La collection médiévale de la bibliothèque du Teliow Memorial était née d’un modeste patrimoine, abrité dans une galerie conçue pour évoquer un hall du Moyen Âge. On y trouvait quelques pièces de valeur : triptyques, tables d’autel, et cœtera. Mais aussi des bibles, des psautiers et autres incunables, des rouleaux de comptes et des cartulaires, des registres et des titres de propriété, des livres comptables et des factures… bref, le matériau brut de l’histoire. Des sources primaires achetées aux enchères, obtenues par legs ou cédées par des donateurs en quête d’avantages fiscaux, jamais cataloguées ni publiées, grossièrement rangées dans des dossiers, parfois entassées dans des cartons et attendant un chercheur suffisamment motivé pour les débroussailler.
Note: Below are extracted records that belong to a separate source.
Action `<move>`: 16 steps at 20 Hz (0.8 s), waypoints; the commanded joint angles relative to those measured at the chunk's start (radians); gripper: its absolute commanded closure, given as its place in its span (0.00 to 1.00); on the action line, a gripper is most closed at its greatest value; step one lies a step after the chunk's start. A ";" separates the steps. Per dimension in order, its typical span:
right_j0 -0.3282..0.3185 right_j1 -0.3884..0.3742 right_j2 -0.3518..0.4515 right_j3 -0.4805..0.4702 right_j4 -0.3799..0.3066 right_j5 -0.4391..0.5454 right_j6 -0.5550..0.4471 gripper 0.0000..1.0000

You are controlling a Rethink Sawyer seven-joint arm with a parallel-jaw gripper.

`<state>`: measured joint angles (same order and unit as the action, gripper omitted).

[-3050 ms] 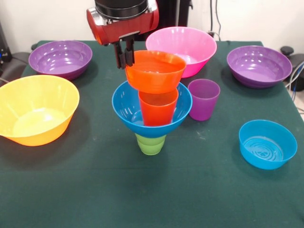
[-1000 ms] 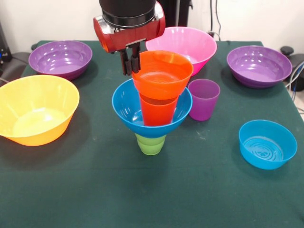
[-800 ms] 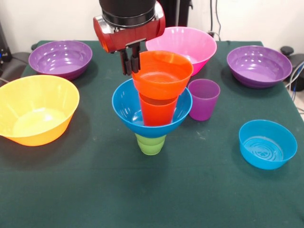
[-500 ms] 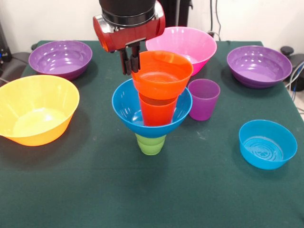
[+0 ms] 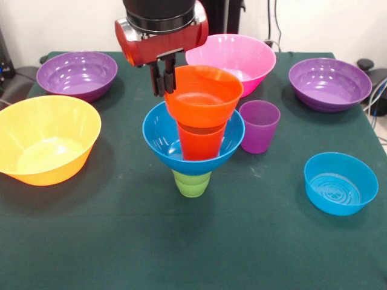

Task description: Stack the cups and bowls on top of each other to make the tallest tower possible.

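The tower stands mid-table: a green cup (image 5: 191,183) at the bottom, a medium blue bowl (image 5: 158,136) on it, an orange cup (image 5: 199,144) inside that bowl, and a small orange bowl (image 5: 202,96) on top. My gripper (image 5: 164,77) comes down from above and is shut on the left rim of the small orange bowl, which sits on the orange cup's mouth, leaning slightly. A purple cup (image 5: 259,125) stands upright just right of the tower.
A large yellow-orange bowl (image 5: 45,139) is at the left and a large pink bowl (image 5: 233,57) behind the tower. Purple bowls sit at the far left (image 5: 77,74) and far right (image 5: 329,83). A small shallow blue bowl (image 5: 340,183) lies at the near right.
The small orange bowl came down from above the orange cup onto its mouth. In the last half second the gripper and bowl shifted slightly left.
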<state>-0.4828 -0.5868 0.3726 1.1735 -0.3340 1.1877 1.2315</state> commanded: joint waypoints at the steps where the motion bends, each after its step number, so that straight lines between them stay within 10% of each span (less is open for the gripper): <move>1: 0.016 0.065 0.004 -0.034 -0.045 0.027 -0.013 1.00; 16: 0.017 0.061 0.000 0.025 -0.031 -0.007 0.011 1.00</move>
<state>-0.4829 -0.5867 0.3726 1.1452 -0.3342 1.1879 1.2315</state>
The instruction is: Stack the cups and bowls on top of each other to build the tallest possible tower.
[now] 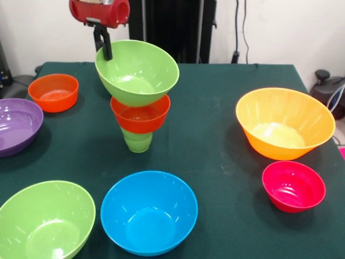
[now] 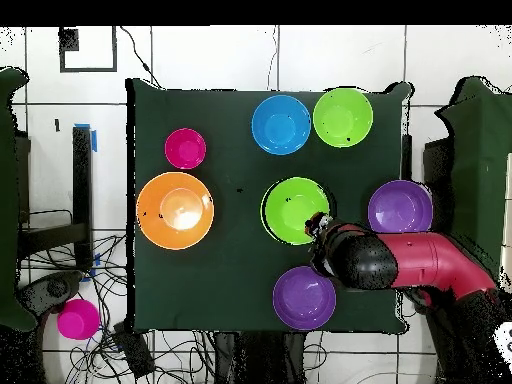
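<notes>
The tower (image 1: 139,105) is standing near the middle of the green table (image 1: 215,151): a light-green cup (image 1: 137,141) at the bottom, a small orange-red bowl (image 1: 140,114) sitting in it, and a lime-green bowl (image 1: 137,73) on top, tilting so its mouth is facing toward the camera in the front view. The gripper (image 1: 106,44) is pinching the far rim of that top bowl, one dark finger (image 1: 107,46) showing outside the rim, the jaws narrow around the wall. From overhead, the arm (image 2: 420,262) is reaching in beside the same bowl (image 2: 296,210).

Around the tower, apart from it, other bowls are lying loose: a blue bowl (image 1: 149,212) and a second lime-green bowl (image 1: 46,221) in front, a second orange-red bowl (image 1: 53,92) and a purple bowl (image 1: 16,125) to the left, a large orange bowl (image 1: 284,123) and a small pink-red bowl (image 1: 294,186) to the right. Overhead, another purple bowl (image 2: 304,297) is sitting by the table's edge near the arm.
</notes>
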### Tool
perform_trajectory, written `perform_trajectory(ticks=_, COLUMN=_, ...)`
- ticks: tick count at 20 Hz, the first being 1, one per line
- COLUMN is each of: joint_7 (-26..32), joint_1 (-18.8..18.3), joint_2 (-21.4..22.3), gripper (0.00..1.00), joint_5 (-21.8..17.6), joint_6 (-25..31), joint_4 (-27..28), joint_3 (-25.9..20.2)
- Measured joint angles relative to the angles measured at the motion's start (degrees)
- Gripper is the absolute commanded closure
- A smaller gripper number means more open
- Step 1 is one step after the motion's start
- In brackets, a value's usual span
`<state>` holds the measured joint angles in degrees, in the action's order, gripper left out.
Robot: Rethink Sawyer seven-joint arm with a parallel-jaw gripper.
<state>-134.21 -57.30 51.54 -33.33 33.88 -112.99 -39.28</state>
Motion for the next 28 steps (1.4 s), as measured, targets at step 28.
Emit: perform_trajectory(ticks=28, joint_7=0.0, joint_1=-0.7, joint_2=-2.8, gripper=1.00, joint_5=0.0, joint_6=-0.2, joint_4=0.0, joint_3=0.0)
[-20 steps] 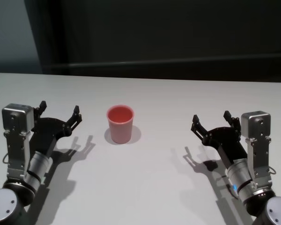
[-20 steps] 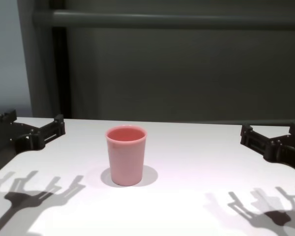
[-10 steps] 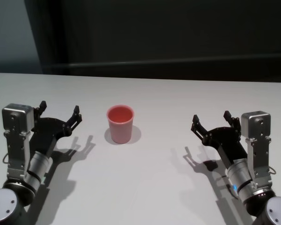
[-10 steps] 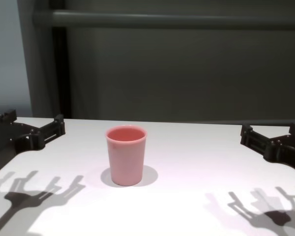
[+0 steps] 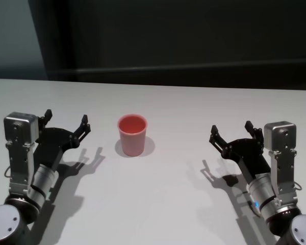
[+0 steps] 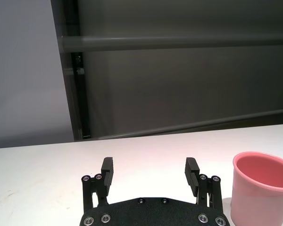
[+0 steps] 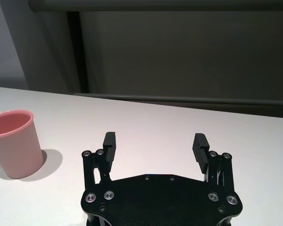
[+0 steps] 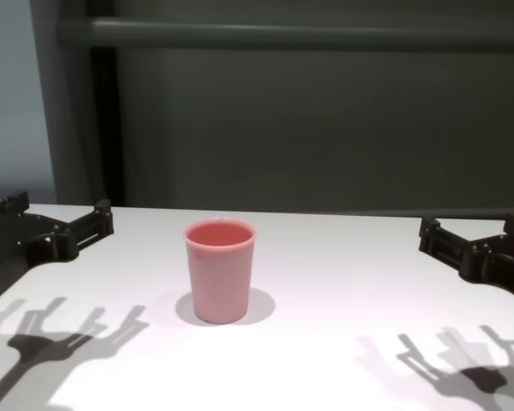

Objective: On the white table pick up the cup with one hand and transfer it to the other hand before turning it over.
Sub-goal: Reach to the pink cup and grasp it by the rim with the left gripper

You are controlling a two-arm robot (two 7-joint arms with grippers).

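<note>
A pink cup (image 5: 132, 133) (image 8: 219, 269) stands upright, mouth up, near the middle of the white table (image 5: 163, 204). My left gripper (image 5: 66, 120) hovers to the cup's left with its fingers spread wide and nothing between them; in the left wrist view the cup (image 6: 263, 187) sits just off to one side of the gripper (image 6: 150, 169). My right gripper (image 5: 230, 130) hangs farther off on the cup's right, also open and empty. The right wrist view shows the cup (image 7: 14, 142) well clear of that gripper (image 7: 153, 142).
A dark wall with a horizontal rail (image 8: 308, 34) runs behind the table's far edge (image 5: 153, 84). Both arms cast fingered shadows (image 8: 56, 334) on the tabletop near the front.
</note>
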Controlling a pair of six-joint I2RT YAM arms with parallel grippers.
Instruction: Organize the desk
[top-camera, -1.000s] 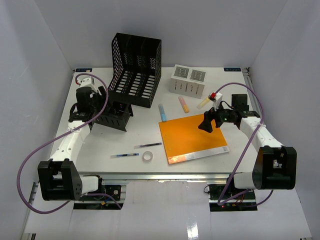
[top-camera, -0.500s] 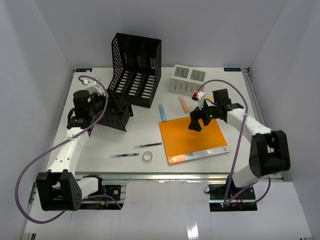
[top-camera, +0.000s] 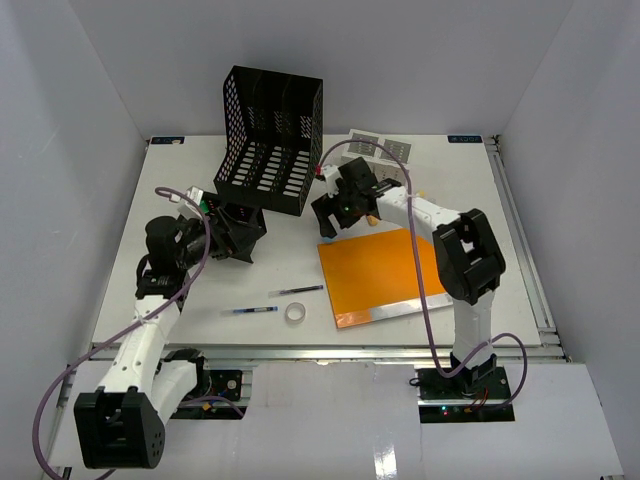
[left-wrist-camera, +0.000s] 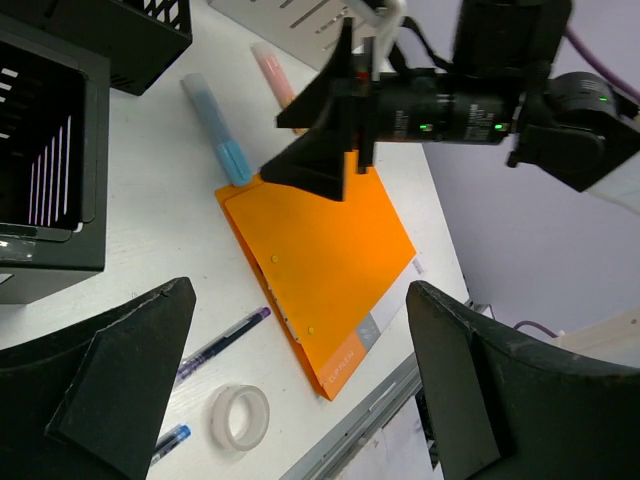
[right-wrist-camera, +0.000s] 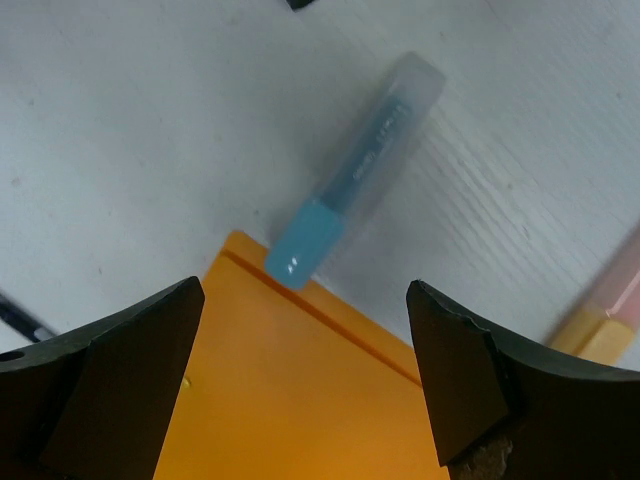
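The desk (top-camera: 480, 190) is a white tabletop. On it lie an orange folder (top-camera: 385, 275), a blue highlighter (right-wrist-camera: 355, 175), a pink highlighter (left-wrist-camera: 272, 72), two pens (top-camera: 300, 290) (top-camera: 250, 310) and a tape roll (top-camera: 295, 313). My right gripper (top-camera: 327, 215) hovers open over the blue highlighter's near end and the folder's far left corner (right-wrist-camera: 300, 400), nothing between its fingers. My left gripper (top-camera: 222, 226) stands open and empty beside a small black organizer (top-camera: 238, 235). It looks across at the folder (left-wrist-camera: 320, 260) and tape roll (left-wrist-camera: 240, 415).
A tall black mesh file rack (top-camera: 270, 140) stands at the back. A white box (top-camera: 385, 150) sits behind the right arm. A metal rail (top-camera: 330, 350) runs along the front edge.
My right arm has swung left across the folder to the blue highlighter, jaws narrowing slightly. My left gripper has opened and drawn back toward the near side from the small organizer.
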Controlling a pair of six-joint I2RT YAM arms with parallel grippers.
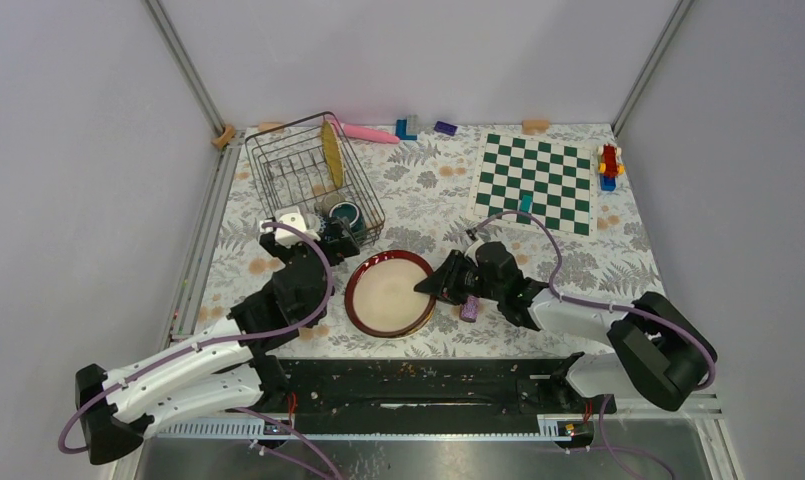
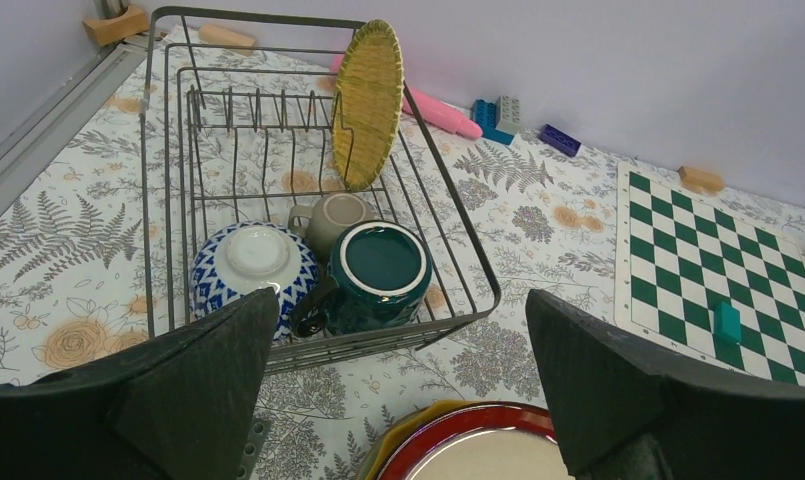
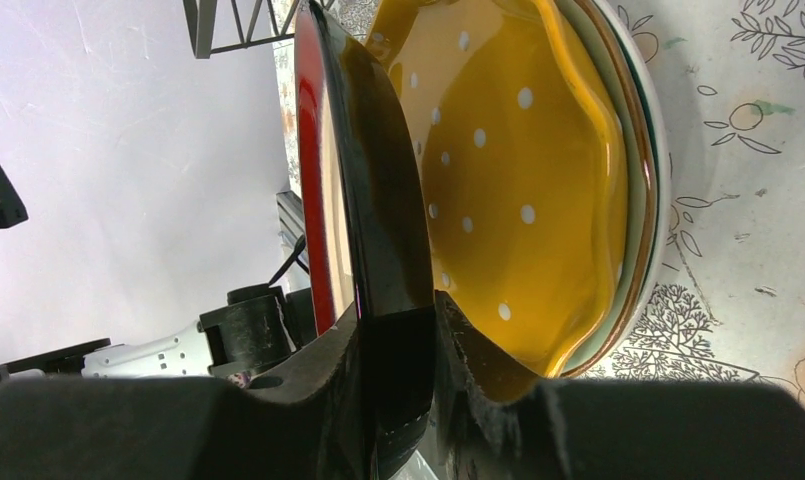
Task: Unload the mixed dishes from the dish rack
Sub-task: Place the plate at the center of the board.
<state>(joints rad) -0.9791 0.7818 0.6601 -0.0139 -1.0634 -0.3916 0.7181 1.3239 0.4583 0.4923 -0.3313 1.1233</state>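
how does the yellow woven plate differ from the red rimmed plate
The yellow woven plate stands on edge in the dish rack; the red-rimmed plate lies flat outside it. The woven plate is untouched; the right gripper clamps the red-rimmed plate's rim. Both are round.

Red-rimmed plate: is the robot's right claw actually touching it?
Touching. The right wrist view shows the right gripper pinching the rim of the dark red-rimmed cream plate, one finger pressed against each face with no gap.
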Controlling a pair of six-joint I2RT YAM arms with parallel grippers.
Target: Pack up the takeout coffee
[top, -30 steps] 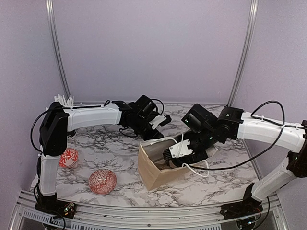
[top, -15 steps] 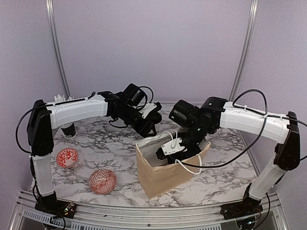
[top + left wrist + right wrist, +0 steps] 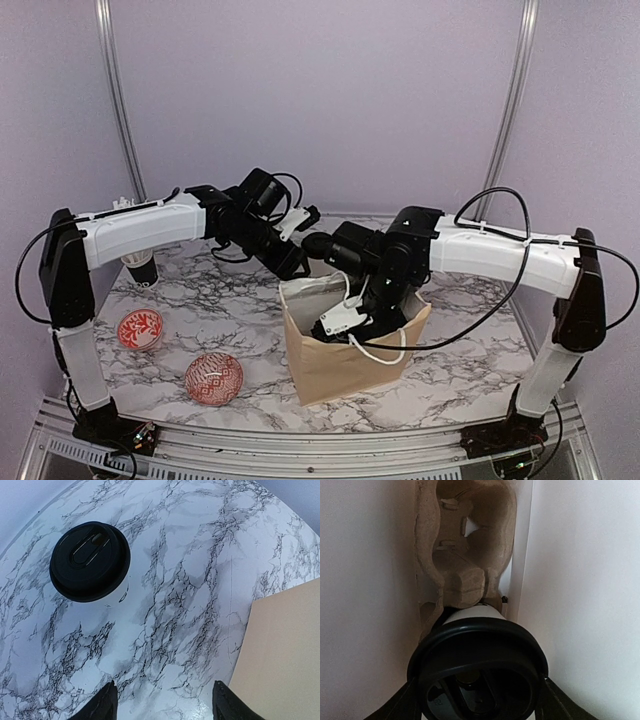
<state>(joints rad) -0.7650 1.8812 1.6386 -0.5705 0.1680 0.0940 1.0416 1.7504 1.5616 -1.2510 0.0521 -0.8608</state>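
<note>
The tall bag (image 3: 335, 375) hides the right hand (image 3: 477, 702) from above. Inside, it grips a lidded cup (image 3: 477, 672) by the brown carrier (image 3: 465, 540). The left hand (image 3: 162, 707) hangs open and empty over the counter (image 3: 190, 605), near a second cup (image 3: 90, 560).

**Desk:** What carries everything here?

**Photographer:** A white marble-patterned table (image 3: 230, 300), veined in grey and black.

**Desk:** And what lies directly on it?

**Photographer:** Front left, a red-and-white patterned bowl (image 3: 213, 376). A second patterned bowl (image 3: 142, 328) sits just behind it, nearer the left edge, and the two do not touch. Further back on the left stands a white coffee cup (image 3: 141, 268), upright under its round black lid. A tan paper bag (image 3: 335, 365) stands at centre, top open, well apart from cup and bowls.
</note>
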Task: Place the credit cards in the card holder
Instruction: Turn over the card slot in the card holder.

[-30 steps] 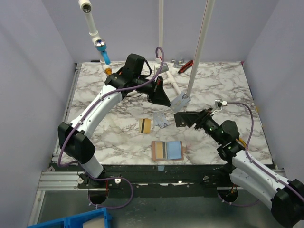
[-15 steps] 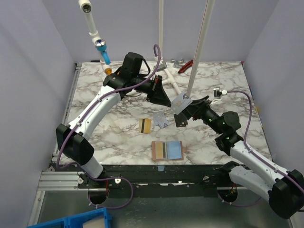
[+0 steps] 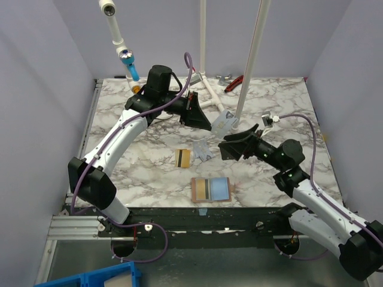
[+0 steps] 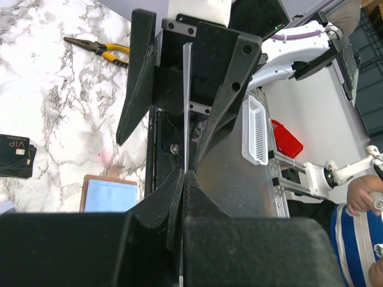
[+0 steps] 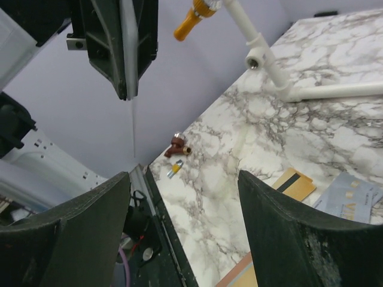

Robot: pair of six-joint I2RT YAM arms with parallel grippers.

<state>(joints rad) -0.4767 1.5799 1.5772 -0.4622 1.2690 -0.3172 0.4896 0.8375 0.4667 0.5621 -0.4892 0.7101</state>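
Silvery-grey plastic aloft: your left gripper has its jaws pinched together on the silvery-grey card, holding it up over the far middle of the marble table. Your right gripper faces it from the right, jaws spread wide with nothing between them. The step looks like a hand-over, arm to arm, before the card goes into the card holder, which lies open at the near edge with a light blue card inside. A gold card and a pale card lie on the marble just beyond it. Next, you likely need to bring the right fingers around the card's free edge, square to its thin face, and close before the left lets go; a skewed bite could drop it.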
C’était Tom qu’elles guettaient, et elles le capturèrent corps et biens.
Tom s’était préparé une liste. Quoique peu méthodique, il avait trop d’expérience pour plonger la tête la première dans des eaux attendant encore un cartographe. Il ne savait pas ce qu’il cherchait, mais il en avait une vague idée, ce qui l’avançait déjà beaucoup. Il examina donc le contenu de chaque carton, mettant de côté certains documents en vue d’une étude plus approfondie. Ce faisant, il accumula une série de points relevant du trivium et du quadrivium, car il était de ces hommes qui finissent toujours par trouver quelque chose, même si ce n’est pas ce qu’ils cherchent. Les heures passèrent et, au-dehors, les ombres s’allongèrent.
Parmi toute l’ivraie qu’il avait remuée se trouvait un unique bon grain : dans l’index relatif à une série de procès épiscopaux du XVIIe siècle figurait une note précisant que « de rerum Eifelheimensis, la validité du baptême du dénommé Johannes Sterne, voyageur, avait été contestée du fait de la mort par pestilence de tous les participants ». Cet index avait été compilé à partir d’un index antérieur, datant du XVe siècle, lequel faisait référence à un document du XIVe siècle hélas égaré.
Comme piste, ce n’était pas très chaud.
Il ferma les yeux, se frotta le front et envisagea de rendre les armes. Et peut-être que les choses se seraient arrêtées là s’il n’avait pas soudain entendu une voix.
— Vous savez, docteur Schwoerin, ce n’est pas souvent qu’on a de la visite ici.
Paul sur le chemin de Damas n’aurait pas été plus surpris. La bibliothécaire, qui n’avait cessé de manutentionner des cartons dans la discrétion, se tenait devant lui, avec le dernier en date calé sur sa hanche. C’était une femme aux traits fins, vêtue d’une robe en tissu imprimé et portant des lunettes totalement anodines. Ses cheveux étaient noués en chignon sur son crâne.
Lieber Gott*, songea Tom. Un archétype !
— Je vous demande pardon ? demanda-t-il à voix haute.
La bibliothécaire rougit.
— En général, les chercheurs nous transmettent leurs requêtes par téléphone. On passe le document au scanner pour l’envoyer attaché à un courriel, on facture le coût à la compta, et le tour est joué. Un boulot terriblement solitaire par moments, surtout la nuit où on passe son temps à attendre les requêtes venant d’Europe. Je m’efforce de lire tout ce que je scanne, et j’ai mes propres recherches à faire, bien sûr. Ça aide.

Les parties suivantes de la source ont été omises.